# TASK DETAILS
The answer should be a single number: how many lines of the entries below hold the word "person".

◆ ◆ ◆ ◆ ◆

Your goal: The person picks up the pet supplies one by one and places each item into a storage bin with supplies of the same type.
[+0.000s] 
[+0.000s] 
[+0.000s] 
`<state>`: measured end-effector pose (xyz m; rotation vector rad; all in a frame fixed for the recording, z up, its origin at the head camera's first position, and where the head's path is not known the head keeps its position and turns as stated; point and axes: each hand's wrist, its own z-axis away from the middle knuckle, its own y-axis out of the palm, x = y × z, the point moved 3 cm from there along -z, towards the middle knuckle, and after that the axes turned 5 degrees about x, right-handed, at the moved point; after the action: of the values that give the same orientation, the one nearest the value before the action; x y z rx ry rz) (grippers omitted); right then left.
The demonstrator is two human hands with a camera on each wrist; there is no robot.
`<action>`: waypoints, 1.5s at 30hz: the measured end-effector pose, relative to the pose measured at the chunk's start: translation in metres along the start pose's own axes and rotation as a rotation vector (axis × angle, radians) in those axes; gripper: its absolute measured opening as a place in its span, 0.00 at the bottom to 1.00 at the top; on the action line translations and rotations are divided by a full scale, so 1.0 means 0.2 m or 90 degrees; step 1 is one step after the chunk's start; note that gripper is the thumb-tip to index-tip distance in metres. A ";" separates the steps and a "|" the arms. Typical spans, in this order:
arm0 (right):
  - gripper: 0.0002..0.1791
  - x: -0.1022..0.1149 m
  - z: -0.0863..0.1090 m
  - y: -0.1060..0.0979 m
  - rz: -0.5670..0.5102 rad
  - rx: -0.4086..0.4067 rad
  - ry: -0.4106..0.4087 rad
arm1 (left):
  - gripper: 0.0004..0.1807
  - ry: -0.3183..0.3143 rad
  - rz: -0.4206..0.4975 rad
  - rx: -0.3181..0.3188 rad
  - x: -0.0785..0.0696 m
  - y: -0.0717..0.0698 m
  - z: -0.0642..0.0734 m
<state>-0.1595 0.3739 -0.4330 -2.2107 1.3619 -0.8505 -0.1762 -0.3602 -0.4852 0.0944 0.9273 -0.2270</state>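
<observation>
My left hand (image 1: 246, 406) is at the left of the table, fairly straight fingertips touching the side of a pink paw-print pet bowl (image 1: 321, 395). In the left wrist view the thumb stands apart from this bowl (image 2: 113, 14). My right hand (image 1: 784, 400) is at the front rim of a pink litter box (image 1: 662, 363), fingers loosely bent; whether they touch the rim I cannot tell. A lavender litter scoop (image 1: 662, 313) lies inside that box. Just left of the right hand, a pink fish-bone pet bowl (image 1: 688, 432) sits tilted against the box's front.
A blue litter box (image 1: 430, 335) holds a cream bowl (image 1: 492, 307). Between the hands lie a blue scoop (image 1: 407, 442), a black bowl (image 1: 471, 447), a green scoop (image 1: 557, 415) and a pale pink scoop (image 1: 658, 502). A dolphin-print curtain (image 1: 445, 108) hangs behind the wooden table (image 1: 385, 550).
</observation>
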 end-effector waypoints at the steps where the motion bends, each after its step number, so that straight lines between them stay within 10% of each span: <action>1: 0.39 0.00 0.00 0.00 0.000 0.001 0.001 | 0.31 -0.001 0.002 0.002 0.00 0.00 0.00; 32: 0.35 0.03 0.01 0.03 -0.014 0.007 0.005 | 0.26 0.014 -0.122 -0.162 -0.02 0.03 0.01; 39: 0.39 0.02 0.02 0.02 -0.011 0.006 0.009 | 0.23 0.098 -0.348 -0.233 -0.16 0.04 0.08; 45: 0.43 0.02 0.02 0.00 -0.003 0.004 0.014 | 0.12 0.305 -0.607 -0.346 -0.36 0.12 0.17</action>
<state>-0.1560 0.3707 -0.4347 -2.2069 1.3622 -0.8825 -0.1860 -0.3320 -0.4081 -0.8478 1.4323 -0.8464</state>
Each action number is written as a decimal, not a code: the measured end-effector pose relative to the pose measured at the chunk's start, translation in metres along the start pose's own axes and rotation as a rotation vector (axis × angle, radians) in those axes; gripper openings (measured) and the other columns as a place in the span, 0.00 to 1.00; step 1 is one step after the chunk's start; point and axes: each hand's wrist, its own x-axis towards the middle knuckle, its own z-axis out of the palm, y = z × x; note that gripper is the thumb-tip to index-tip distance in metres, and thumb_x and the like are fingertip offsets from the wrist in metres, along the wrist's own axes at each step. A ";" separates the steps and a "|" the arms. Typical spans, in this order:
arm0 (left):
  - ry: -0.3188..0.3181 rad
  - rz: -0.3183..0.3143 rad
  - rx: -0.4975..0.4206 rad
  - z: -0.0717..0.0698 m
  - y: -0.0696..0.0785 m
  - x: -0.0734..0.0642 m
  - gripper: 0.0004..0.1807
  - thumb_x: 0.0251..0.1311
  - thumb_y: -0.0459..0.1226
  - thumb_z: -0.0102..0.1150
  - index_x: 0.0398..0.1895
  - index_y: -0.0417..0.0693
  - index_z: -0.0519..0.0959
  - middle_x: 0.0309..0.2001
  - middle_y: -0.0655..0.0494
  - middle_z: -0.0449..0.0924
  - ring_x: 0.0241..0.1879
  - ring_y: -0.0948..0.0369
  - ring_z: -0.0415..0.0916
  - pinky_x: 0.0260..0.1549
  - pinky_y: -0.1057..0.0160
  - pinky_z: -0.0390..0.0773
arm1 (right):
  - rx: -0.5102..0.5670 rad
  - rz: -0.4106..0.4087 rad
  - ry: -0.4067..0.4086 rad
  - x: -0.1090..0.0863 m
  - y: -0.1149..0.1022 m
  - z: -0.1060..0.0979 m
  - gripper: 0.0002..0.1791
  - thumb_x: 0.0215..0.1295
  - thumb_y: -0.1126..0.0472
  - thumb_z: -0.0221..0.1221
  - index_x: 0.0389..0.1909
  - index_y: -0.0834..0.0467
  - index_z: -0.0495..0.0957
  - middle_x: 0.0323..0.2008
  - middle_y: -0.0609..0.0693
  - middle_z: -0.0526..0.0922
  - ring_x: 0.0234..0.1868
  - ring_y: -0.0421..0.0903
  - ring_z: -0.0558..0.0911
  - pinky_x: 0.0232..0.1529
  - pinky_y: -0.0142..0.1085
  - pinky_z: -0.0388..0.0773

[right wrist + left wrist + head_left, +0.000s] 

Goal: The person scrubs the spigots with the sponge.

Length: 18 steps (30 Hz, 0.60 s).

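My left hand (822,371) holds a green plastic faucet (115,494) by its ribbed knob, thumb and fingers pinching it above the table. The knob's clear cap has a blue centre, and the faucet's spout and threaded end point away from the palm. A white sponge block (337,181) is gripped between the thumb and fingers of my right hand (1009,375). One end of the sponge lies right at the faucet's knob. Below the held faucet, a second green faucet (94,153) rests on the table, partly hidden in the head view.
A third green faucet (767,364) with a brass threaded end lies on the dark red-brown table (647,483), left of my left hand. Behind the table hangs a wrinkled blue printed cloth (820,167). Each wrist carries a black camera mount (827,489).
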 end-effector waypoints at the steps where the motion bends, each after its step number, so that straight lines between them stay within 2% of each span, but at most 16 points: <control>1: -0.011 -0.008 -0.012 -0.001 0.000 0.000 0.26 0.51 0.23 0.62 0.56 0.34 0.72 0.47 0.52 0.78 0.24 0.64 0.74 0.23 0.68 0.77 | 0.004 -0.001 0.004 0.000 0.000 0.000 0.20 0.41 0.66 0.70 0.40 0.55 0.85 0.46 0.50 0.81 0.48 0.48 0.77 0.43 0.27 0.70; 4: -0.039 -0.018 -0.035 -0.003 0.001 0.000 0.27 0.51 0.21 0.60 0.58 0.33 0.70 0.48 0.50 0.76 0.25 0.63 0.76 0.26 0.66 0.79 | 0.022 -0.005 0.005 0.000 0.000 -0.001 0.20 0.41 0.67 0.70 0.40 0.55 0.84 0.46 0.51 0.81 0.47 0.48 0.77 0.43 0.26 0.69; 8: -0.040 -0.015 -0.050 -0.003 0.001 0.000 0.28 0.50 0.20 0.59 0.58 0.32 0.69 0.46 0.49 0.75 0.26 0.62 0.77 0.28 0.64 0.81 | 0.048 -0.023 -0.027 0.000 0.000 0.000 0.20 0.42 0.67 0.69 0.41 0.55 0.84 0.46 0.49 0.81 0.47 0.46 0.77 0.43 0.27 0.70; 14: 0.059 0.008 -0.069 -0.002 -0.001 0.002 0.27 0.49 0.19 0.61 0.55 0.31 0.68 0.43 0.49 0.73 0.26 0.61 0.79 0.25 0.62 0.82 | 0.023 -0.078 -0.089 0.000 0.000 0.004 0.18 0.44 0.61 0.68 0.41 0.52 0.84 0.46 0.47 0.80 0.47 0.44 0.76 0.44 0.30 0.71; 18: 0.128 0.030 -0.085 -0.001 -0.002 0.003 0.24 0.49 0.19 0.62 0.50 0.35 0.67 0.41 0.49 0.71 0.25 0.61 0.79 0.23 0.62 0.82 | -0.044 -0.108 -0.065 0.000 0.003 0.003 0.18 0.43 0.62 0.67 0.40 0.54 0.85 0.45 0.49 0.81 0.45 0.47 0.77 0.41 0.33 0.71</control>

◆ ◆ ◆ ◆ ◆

# WRITTEN REPLY
2